UNITED STATES
SECURITIES AND EXCHANGE COMMISSION
Washington, D.C. 20549
FORM 8-K
CURRENT REPORT
Pursuant to Section 13 or 15(d)
of the Securities Exchange Act of 1934
Date of Report (date of earliest event reported): October 1, 2021
Fidus Investment Corporation
(Exact Name of Registrant as Specified in its Charter)
Maryland | 814-00861 | 27-5017321 | ||
(State of Other Jurisdiction of Incorporation) | (Commission File Number) | (I.R.S. Employer Identification Number) |
1603 Orrington Avenue, Suite 1005
Evanston, Illinois 60201
(Address of Principal Executive Offices, Including Zip Code)
(847) 859-3940
(Registrant’s Telephone Number, Including Area Code)
N/A
(Former Name or Former Address, if Changed Since Last Report)

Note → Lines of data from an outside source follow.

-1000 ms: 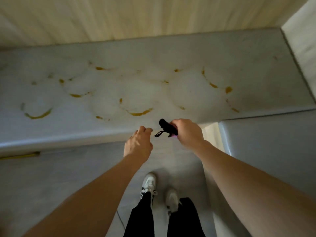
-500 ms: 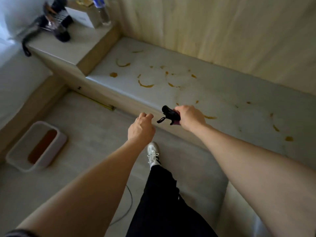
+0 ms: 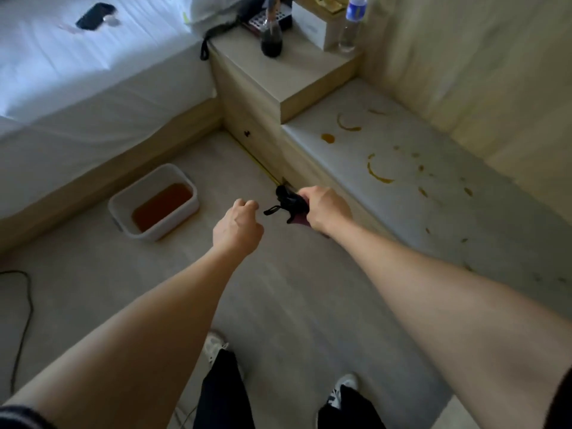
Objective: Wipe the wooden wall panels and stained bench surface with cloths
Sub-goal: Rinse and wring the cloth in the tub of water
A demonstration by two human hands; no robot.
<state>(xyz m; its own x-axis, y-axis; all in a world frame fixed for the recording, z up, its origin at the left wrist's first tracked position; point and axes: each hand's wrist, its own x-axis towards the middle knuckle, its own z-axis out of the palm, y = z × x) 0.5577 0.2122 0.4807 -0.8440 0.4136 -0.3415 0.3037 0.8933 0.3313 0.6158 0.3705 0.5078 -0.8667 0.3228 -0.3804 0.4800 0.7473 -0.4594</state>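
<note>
Standing on the pale wood-grain floor (image 3: 278,305) are two white sneakers (image 3: 343,388) below black trouser legs (image 3: 223,394), with a thin dark cable (image 3: 21,320) trailing along the floor's left edge. Both bare forearms reach forward: the left hand (image 3: 236,229) is curled into a loose fist holding nothing, and just beside it the right hand (image 3: 325,210) grips a small black bundled cloth with a dangling strap (image 3: 288,202). Farther left on the floor sits a white rectangular plastic tub of brownish liquid (image 3: 153,202). Along the right runs the grey bench surface (image 3: 387,144), marked with orange-brown stains (image 3: 377,174) from its near edge to its far corner. Behind it rise pale wooden wall panels (image 3: 479,72). At the bench's far end a beige bedside cabinet (image 3: 278,75) carries a dark glass bottle (image 3: 271,41) and a clear plastic water bottle (image 3: 349,26).
</note>
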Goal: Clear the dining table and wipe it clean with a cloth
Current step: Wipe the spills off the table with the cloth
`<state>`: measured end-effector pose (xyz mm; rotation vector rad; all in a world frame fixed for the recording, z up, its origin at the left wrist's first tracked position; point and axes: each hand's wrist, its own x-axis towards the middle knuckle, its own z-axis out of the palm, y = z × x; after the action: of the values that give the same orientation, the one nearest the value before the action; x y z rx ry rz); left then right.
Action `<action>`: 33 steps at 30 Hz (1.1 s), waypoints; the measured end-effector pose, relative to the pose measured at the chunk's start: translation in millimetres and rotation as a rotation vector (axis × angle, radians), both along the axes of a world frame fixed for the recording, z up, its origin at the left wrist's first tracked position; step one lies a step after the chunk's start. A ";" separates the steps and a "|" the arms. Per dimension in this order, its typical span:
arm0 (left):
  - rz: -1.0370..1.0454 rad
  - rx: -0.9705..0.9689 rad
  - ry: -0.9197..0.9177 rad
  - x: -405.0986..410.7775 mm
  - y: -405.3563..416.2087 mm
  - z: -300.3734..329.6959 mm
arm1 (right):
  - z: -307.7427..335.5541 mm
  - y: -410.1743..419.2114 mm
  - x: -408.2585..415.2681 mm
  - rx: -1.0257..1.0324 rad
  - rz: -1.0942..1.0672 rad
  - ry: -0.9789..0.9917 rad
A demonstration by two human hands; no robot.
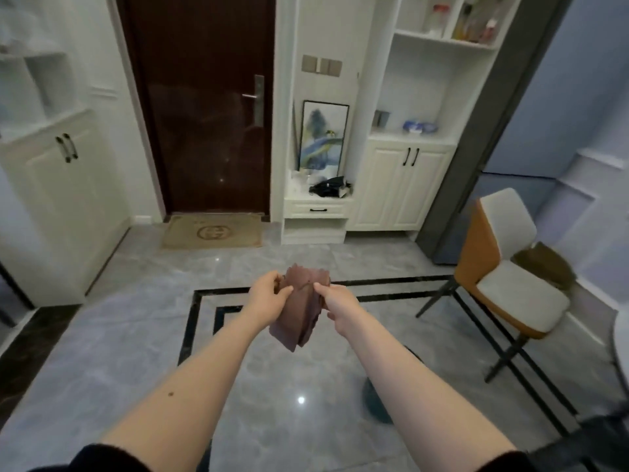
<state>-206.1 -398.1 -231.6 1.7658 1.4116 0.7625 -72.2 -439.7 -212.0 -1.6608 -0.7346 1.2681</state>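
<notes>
Head view, nearest first: two bare forearms reach forward out of dark sleeves (102, 459) over a glossy grey marble floor (136, 352) inlaid with black border lines. Between the arms a dark teal rounded object (376, 403) sits on the floor, mostly hidden by the right forearm. Both hands meet at a folded brown cloth (301, 310), held in the air above the floor. The left hand (267, 296) pinches the cloth's upper left edge, thumb and fingers curled onto it; the right hand (335, 303) pinches its right side, thumb pressed on the front face. The cloth's lower part hangs down in layered folds.

To the right stands a chair (510, 274) with an orange shell, pale cushions and black legs, and a brown thing lies behind its seat. At the far right edge a white curved rim shows, too cropped to identify.

Farther off, a tan doormat (212, 231) carrying a round interlocked emblem, its lettering unreadable, lies before a dark red door (200, 103) with a metal handle. White cabinets (398, 185) flank the door; a framed blue-green picture (323, 134) leans in a niche above a small drawer, with a black object beside it. Blurred bottles (476, 23) fill the top shelves; their labels cannot be read.
</notes>
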 end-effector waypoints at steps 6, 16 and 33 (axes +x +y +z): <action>-0.035 -0.066 -0.026 104.5 141.7 -18.7 | -9.4 129.3 99.8 -0.118 0.017 -0.027; -0.135 -0.048 -0.068 243.1 382.6 -3.5 | 3.4 350.2 223.7 -0.117 -0.017 -0.139; -0.455 -0.098 -0.179 574.7 744.5 8.9 | 15.8 686.0 527.2 0.011 -0.512 -0.241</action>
<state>368.6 346.4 -222.7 1.7997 0.8669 0.5769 455.0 246.4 -196.2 -1.8583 -0.4103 0.7115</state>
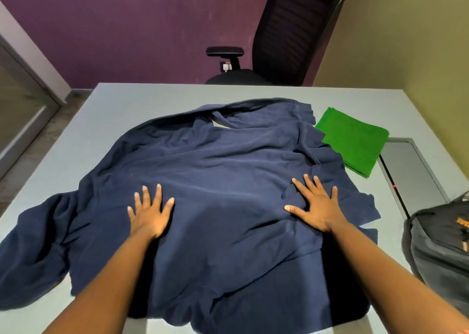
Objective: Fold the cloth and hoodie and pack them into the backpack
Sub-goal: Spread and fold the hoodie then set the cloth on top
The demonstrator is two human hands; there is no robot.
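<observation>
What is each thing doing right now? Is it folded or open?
hoodie: spread out on the table, wrinkled, not folded.
green cloth: folded, lying beside the hoodie.
backpack: on the table's right edge; open or closed, cannot tell.
left hand: flat on the hoodie.
right hand: flat on the hoodie.

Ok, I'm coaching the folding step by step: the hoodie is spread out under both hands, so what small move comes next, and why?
Probably fold a sleeve in. The navy hoodie lies spread but wrinkled, both the left hand and right hand pressing flat on it; its left sleeve sprawls outward. The green cloth already looks folded, and the backpack waits at the right.
</observation>
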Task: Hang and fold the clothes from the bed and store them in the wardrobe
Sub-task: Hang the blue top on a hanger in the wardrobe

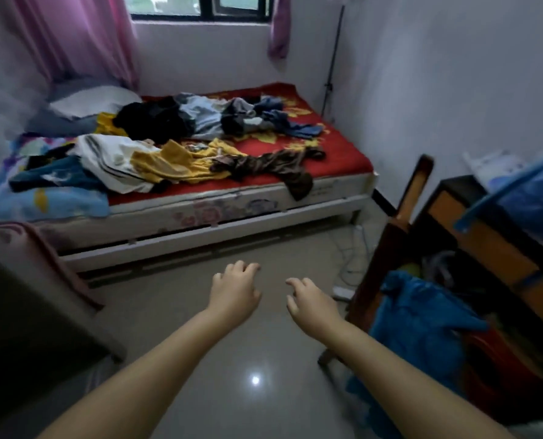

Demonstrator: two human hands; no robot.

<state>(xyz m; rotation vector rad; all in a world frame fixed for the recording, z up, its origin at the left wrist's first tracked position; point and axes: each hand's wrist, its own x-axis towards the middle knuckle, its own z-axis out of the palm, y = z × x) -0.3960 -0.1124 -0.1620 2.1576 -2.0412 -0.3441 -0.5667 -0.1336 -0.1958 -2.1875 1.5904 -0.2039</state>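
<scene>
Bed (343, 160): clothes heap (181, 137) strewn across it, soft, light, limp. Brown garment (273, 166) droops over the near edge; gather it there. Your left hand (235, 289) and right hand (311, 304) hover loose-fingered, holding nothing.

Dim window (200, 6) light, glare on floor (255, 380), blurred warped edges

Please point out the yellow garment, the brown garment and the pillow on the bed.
yellow garment (175, 163): head view, on its crumpled middle.
brown garment (273, 167): head view, on its middle.
pillow (92, 101): head view, on its top.
</scene>
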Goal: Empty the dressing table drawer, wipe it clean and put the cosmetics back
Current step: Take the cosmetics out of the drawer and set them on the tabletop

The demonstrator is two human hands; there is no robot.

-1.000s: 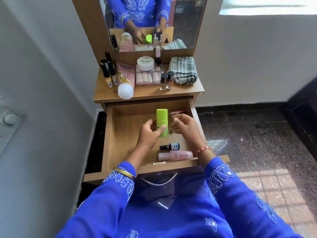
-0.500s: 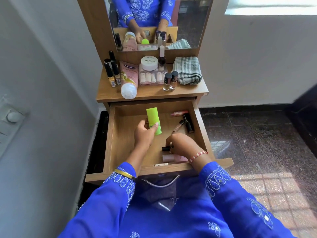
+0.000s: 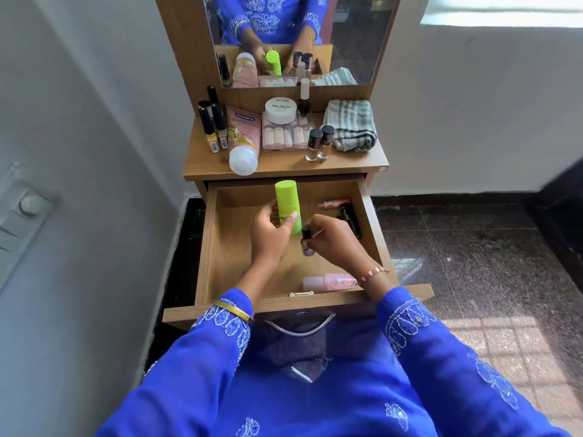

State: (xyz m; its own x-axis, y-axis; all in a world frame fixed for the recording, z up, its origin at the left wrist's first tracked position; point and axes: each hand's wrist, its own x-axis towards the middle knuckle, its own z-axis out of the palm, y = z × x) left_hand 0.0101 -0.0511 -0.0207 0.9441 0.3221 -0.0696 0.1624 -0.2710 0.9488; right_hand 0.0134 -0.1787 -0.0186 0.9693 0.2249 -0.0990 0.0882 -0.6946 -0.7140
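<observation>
The open drawer (image 3: 208,247) serves as the landmark, pulled out under the wooden counter (image 3: 284,168). Above its left back corner, on the counter, stand three black-capped bottles (image 3: 212,127), and just right of them a pink tube (image 3: 243,138) lies with its white cap toward the drawer. Over the drawer's middle, the left hand (image 3: 268,238) is curled round a green bottle (image 3: 286,205), holding it upright with the thumb across its front. Directly behind that, on the counter, a clear box of nail tips (image 3: 287,135) carries a white round jar (image 3: 280,110). Just right of the green bottle, the right hand (image 3: 334,241) pinches a small dark-capped bottle (image 3: 306,242) in its fingertips, above the drawer floor. At the drawer's front wall, partly under the right wrist, lies a pink bottle (image 3: 328,282) on its side. In the drawer's right back corner rest a pink lip tube (image 3: 332,204) and a black tube (image 3: 350,217), close together. On the counter above that corner stand two small clear bottles (image 3: 320,143), and right of them a folded striped cloth (image 3: 351,126).
</observation>
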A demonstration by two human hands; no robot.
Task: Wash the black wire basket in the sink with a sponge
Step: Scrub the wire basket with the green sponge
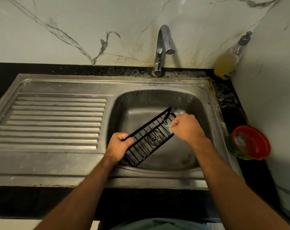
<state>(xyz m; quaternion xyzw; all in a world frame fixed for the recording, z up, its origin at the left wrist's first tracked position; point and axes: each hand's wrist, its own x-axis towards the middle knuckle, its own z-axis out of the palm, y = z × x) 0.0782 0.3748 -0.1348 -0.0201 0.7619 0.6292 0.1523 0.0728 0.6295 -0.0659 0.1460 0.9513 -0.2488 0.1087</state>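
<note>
The black wire basket [149, 138] is gripped at its near left end by the curled left hand [120, 146] and held tilted over the sink [205, 103] bowl. A pale green sponge [170, 127] is pinched in the right hand [187, 127] and pressed against the basket's far end. Both forearms are stretched forward over the counter edge.

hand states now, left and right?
Left hand: grips the black wire basket by its near end.
Right hand: pinches the pale green sponge.

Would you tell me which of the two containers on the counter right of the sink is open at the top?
The red tub beside the sink's right edge; the soap bottle in the back corner wears a pump cap.
</note>
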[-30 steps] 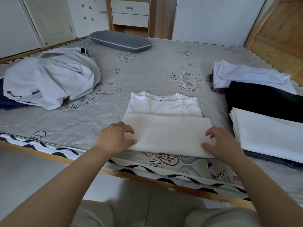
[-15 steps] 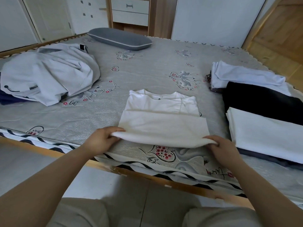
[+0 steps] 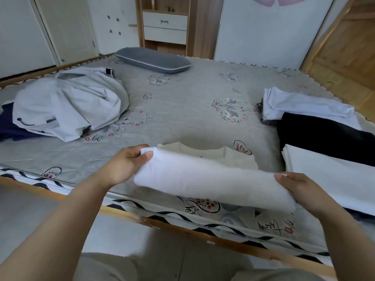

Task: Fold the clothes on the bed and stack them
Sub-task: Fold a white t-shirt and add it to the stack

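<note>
Behind the bed, white walls (image 3: 263,27) and a white door (image 3: 67,27). Between them, a wooden cabinet (image 3: 165,23) with two white drawers. At right, a wooden panelled door (image 3: 345,47). Underfoot, pale tiled floor (image 3: 40,209). Soft, even daylight.

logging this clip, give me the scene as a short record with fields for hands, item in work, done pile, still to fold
left hand: left hand grips the left end of the white shirt
right hand: right hand grips its right end
item in work: white shirt, near folded edge raised off the bed
done pile: folded clothes at the right side of the bed
still to fold: crumpled grey garment at the left
other: grey pillow at the far edge
</note>
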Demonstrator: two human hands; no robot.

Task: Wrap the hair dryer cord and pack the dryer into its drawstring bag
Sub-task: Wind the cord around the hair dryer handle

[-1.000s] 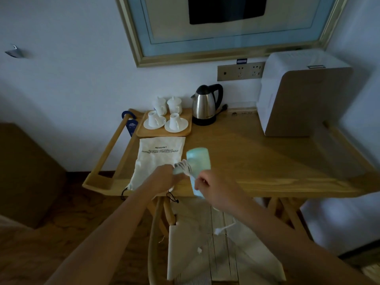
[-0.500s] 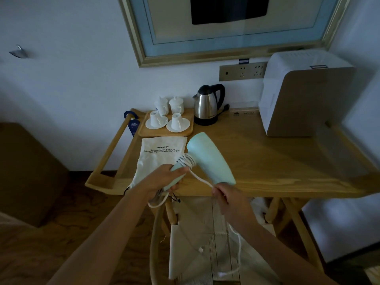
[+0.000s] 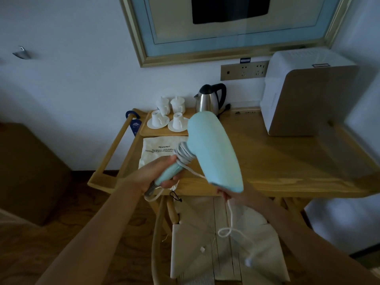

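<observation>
A pale blue hair dryer (image 3: 211, 149) is held up over the front edge of the wooden table (image 3: 277, 161). My left hand (image 3: 156, 173) grips its handle. Several turns of white cord (image 3: 185, 154) are wound round the top of the handle. My right hand (image 3: 226, 194), mostly hidden behind the dryer's barrel, pinches the loose cord, which hangs down in a loop to the white plug (image 3: 247, 262). The white drawstring bag (image 3: 158, 149) with printed text lies flat on the table behind my left hand.
A tray with white cups and saucers (image 3: 164, 122) and a steel kettle (image 3: 209, 99) stand at the table's back. A white box appliance (image 3: 304, 91) fills the right rear. A chair with a pale cushion (image 3: 216, 243) sits below the table's front edge.
The dryer has risen and swung, its barrel now covering my right hand. My right hand has drawn the cord under the barrel; the loose cord and plug hang lower right.
</observation>
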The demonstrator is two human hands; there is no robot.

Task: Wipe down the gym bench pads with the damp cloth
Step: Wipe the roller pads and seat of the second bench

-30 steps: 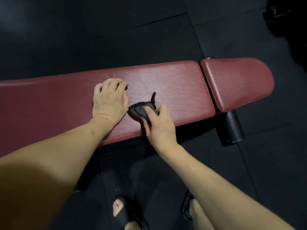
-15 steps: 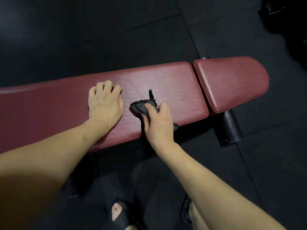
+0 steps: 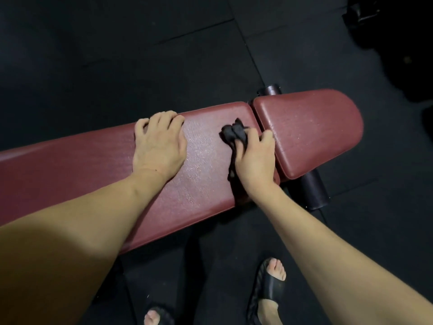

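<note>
A dark red gym bench runs across the view: a long back pad [image 3: 70,167] and a shorter seat pad [image 3: 311,132] to its right, with a narrow gap between them. My right hand [image 3: 255,160] grips a crumpled black cloth [image 3: 234,133] and presses it on the right end of the long pad, right beside the gap. One strip of the cloth trails back under my palm toward the near edge. My left hand [image 3: 159,144] lies flat on the long pad, fingers curled over its far edge. The pad surface between my hands glistens.
Black rubber floor tiles [image 3: 140,55] surround the bench. A black foam roller [image 3: 309,191] sticks out under the seat pad, and its other end [image 3: 269,89] shows behind. My feet in black slides [image 3: 269,287] stand close to the bench. Dark equipment [image 3: 365,10] sits at the top right.
My right hand has slid the cloth to the right along the long pad, from its middle to the end by the gap. The left hand stays planted on the pad.
</note>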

Check the appropriate box below if the Form 8-K filing is intended to simultaneously satisfy the filing obligation of the registrant under any of the following provisions:
☐ | Written communications pursuant to Rule 425 under the Securities Act (17 CFR 230.425) |
☐ | Soliciting material pursuant to Rule 14a-12 under the Exchange Act (17 CFR 240.14a-12) |
☐ | Pre-commencement communications pursuant to Rule 14d-2(b) under the Exchange Act (17 CFR 240.14d-2(b)) |
☐ | Pre-commencement communications pursuant to Rule 13e-4(c) under the Exchange Act (17 CFR 240.13e-4(c)) |
Securities registered pursuant to Section 12(b) of the Act:
Title of each class | Trading Symbol | Name of each exchange on which registered | ||
Common Stock, par value $0.001 per share | FDUS | The NASDAQ Global Select Market | ||
6.000% Notes due 2024 | FDUSZ | The NASDAQ Global Select Market | ||
5.375% Notes due 2024 | FDUSG | The NASDAQ Global Select Market |
Indicate by check mark whether the registrant is an emerging growth company as defined in Rule 405 of the Securities Act of 1933 (17 CFR §230.405) or Rule 12b-2 of the Securities Exchange Act of 1934 (17 CFR §240.12b-2).
Emerging growth company ☐
If an emerging growth company, indicate by check mark if the registrant has elected to use the extended transition period for complying with any new or revised financial accounting standards provided pursuant to Section 13(a) of the Exchange Act. ☐
Item 1.01. Entry into a Material Definitive Agreement.
Underwriting Agreement
On October 1, 2021, Fidus Investment Corporation (the “Company”) entered into an underwriting agreement (the “Underwriting Agreement”) by and among the Company, Fidus Investment Advisors, LLC and Raymond James & Associates, Inc., as representative of the several underwriters named in Exhibit A thereto, in connection with the issuance and sale of $125.0 million aggregate principal amount of the Company’s 3.50% Notes due 2026 (the “Offering”). The closing of the Offering is expected to occur on October 8, 2021, subject to customary closing conditions.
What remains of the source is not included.